The 11 BAs in the receiver chamber were identified by UPLC-MS/MS. The concentrations of LCA and t-LCA were below their detection limits. The results in figure 4 showed that Papp values of DCA, CDCA, t-CDCA, and g-CDCA were above 2.5 × 10-6 cm/s, indicating the high permeability of these BAs in the Caco-2 cell monolayer. Papp values of the same BA varied among NCB, ACB and Ivt-CCB. This variation might be related to the concentrations of 11 BAs in the loaded chamber. As shown in figure 4, the bi-director transport rates of most BAs in ACB and Ivt-CCB decreased compared to that in NCB. Only the transport rate of CDCA improved significantly from B to A. Although the change in Papp was observed in the Caco-2 cell model, the reason for the changes was not known and requires further analysis. The in vitro efflux ratio (ER) can predict the transport mechanism of P-gp-, BCRP- and MRP2-mediated efflux. As shown in figure 5, the ER values of CA, CDCA, t-DCA, g-DCA and g-CDCA significantly changed between NCB and ACB. However, there were no significant differences in the ER of the 11 BAs between NCB and Ivt-CCB. Transport characteristics of BAs in Ivt-CCB were similar to those in NCB. Our results demonstrated that the transport parameters, particularly ER, could be used to distinguish NCB and ACB.

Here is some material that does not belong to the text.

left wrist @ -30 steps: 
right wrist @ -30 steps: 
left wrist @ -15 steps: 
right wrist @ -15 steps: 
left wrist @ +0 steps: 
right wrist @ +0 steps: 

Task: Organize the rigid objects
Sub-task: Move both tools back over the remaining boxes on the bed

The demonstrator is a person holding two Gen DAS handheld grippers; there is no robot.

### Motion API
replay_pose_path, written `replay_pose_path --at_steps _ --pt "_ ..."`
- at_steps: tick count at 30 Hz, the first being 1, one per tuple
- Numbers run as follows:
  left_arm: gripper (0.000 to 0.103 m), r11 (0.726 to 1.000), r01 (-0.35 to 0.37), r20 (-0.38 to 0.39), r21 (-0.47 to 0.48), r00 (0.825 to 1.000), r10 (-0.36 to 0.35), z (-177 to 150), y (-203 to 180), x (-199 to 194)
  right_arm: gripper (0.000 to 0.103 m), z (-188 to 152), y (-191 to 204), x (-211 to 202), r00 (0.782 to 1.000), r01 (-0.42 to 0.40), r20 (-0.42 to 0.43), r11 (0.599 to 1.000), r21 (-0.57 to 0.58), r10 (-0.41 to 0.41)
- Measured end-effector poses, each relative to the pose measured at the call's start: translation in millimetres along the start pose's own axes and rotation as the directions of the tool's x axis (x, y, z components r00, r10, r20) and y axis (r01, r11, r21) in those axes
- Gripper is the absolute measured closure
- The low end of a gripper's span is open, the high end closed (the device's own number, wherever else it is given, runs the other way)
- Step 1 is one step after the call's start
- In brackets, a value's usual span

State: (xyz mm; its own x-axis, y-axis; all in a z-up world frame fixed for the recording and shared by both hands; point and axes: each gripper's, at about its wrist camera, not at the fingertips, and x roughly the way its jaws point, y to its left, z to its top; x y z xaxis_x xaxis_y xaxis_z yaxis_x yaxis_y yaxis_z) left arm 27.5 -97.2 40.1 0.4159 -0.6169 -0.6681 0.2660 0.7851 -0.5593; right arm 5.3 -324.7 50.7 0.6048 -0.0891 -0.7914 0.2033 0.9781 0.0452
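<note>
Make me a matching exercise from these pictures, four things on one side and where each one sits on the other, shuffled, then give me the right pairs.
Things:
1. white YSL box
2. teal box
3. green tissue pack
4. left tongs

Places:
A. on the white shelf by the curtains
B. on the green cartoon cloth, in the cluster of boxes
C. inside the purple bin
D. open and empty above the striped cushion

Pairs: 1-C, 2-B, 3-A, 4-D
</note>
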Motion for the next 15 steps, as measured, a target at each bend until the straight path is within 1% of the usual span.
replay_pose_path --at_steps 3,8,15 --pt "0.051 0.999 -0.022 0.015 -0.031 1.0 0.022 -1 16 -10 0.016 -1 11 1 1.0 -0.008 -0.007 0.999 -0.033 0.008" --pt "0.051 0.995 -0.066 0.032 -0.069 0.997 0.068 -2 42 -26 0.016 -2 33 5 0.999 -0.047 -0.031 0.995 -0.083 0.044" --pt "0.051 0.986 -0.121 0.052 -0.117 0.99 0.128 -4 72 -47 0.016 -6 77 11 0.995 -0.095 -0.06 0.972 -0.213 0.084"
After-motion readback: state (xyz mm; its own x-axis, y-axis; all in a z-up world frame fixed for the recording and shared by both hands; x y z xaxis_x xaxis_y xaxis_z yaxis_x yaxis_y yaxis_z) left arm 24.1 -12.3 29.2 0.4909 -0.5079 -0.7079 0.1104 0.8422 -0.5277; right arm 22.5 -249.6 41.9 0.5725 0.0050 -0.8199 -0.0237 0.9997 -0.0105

In this study, a sensitive and specific LC/MS/MS method was developed to identify the 11 BAs. The present method was successfully applied to compare the distribution and intestinal transport in the Caco-2 cell monolayer model. The results showed that the distribution of BAs in NCB was significantly different from that in ACB and Ivt-CCB. The percentages of the conjugated BAs were significantly higher in NCB than in its two substitutes. In the Caco-2 cell model, the transport characteristics of BAs in Ivt-CCB were more like those in NCB than in ACB. The ER of BAs may be an important factor for distinguishing NCB and ACB.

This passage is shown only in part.